Anti-social networks and the left

This incident points to a contemporary challenge for those organising for social change. Our means of communication, organising, and international solidarity are owned by the ruling class. Digital organising in defence of Indigenous sovereignty, in opposition to fossil fuel infrastructure, and against police violence, are all at risk of being silenced.
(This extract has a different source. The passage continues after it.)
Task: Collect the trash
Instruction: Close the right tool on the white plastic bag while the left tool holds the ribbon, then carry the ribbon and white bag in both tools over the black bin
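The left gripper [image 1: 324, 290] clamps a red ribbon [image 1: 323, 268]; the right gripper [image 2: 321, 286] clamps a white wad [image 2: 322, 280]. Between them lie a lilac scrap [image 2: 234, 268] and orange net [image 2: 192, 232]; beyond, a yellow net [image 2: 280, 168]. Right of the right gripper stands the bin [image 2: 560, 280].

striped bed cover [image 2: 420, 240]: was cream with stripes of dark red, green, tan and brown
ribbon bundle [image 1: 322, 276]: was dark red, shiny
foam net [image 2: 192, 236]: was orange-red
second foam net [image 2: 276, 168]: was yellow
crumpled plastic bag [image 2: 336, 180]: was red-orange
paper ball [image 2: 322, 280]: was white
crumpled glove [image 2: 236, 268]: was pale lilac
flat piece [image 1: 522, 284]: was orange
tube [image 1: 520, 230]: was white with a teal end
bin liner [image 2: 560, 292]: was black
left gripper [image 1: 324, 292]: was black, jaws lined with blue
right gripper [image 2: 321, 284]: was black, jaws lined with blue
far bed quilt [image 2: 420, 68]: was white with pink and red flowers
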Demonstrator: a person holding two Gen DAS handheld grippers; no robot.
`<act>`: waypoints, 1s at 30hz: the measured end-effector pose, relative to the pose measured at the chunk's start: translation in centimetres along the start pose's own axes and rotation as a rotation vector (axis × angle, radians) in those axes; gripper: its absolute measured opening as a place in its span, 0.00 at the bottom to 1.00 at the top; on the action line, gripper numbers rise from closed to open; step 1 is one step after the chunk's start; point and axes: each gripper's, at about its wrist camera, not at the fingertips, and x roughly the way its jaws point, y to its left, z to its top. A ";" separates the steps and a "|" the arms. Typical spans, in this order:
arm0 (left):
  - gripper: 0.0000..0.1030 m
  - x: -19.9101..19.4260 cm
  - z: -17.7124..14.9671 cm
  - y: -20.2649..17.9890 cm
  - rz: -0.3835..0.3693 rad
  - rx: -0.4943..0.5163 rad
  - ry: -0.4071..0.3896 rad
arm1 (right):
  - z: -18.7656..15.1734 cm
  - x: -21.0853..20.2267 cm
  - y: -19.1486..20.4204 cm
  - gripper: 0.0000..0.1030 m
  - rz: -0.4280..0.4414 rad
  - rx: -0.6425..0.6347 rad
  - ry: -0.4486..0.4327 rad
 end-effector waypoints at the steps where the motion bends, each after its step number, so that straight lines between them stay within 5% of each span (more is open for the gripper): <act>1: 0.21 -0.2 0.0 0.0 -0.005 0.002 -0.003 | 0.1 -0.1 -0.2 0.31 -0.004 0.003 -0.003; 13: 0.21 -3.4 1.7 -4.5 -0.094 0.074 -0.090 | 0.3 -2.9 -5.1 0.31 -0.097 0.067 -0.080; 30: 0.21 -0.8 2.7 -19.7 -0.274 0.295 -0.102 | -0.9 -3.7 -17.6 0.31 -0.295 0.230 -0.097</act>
Whilst social networks create spaces for novel organising strategies and international networks – like these digital communications blockades – they also create new vulnerabilities and challenges for the left. At no point in human history have our lives ever been so open, with the possibility of repression from businesses and states made ever likely by our own transparencies. Movement leaders can be identified and swiftly dealt with by the police. Employers can inspect the digital footprint of their employees, targeting those who organise in the workspace. Even small groups designed for the discussion of revolutionary theory can be subject to censorship. The assumption that social networks are neutral public spaces for people to meet ignores the reality that these platforms are controlled privately and subject to the interests of colonial capitalism.

This has been shown in many international struggles against oppression over the past two decades. Governments have banned their citizens from Twitter and other social media platforms in attempts to quell resistance, such as Turkey in 2014 and Egypt in 2011. David Cameron threatened to do the same during the 2011 riots in England. The most intense expression of this has been in Kashmir, where the occupying Indian government has blocked all internet access across the region in order to weaken resistance and prevent information about the brutality of the occupation spreading internationally. When applied across the board, these blanket restrictions have often stoked outrage and even sparked uprisings. The 2019 October Revolution in Lebanon was partially sparked by government attempts to introduce a charge on the use of WhatsApp. But while these government bans have been well documented, the relationship between private interests and individual censorship remains shadowy. Alongside the targeting of accounts linked to Indigenous struggle, Facebook has been accused of systematically blocking and censoring the accounts of Palestinians posting about the occupation of their lands.

If the late twentieth century is defined by the collapse of left-wing print, it is also marked by the absence of substantial leftist inroads into new media. In most of the world, there are no major left-wing television stations, national radio is increasingly held by large private conglomerates, and digital spaces like YouTube have been dominated most notably by far-right figures. Whilst the advent of the internet provides spaces for websites, podcasts, videos, and more, none of these platforms have seemed to distinctly favour the advance of left-wing ideas. Currently, we only have partial and conditional access to the material preconditions of online communication – servers, wires, and hardware. Just as early revolutionary movements sought printing presses and soapboxes, the modern socialist movement requires secure servers and software, and serious strategies to safeguard our communications access. Without control of the means of communication, we cannot advance the movement for the means of production.

This incident, which saw Indigenous people, revolutionaries, and climate activists, silenced overnight, points to a simple truth – technology in the hands of the coloniser and the exploiter remains an instrument of oppression. In the short term, to combat colonial capitalism, movements must urgently rethink their cyber security practices. But this is not enough, those fighting for a better world must also find ways to build our own vectors of communication, and to take control of the digital space from businesses and states. These attacks on Indigenous sovereignty and the political left, whether in person or online, cannot be allowed to continue unchallenged. Too much is at stake.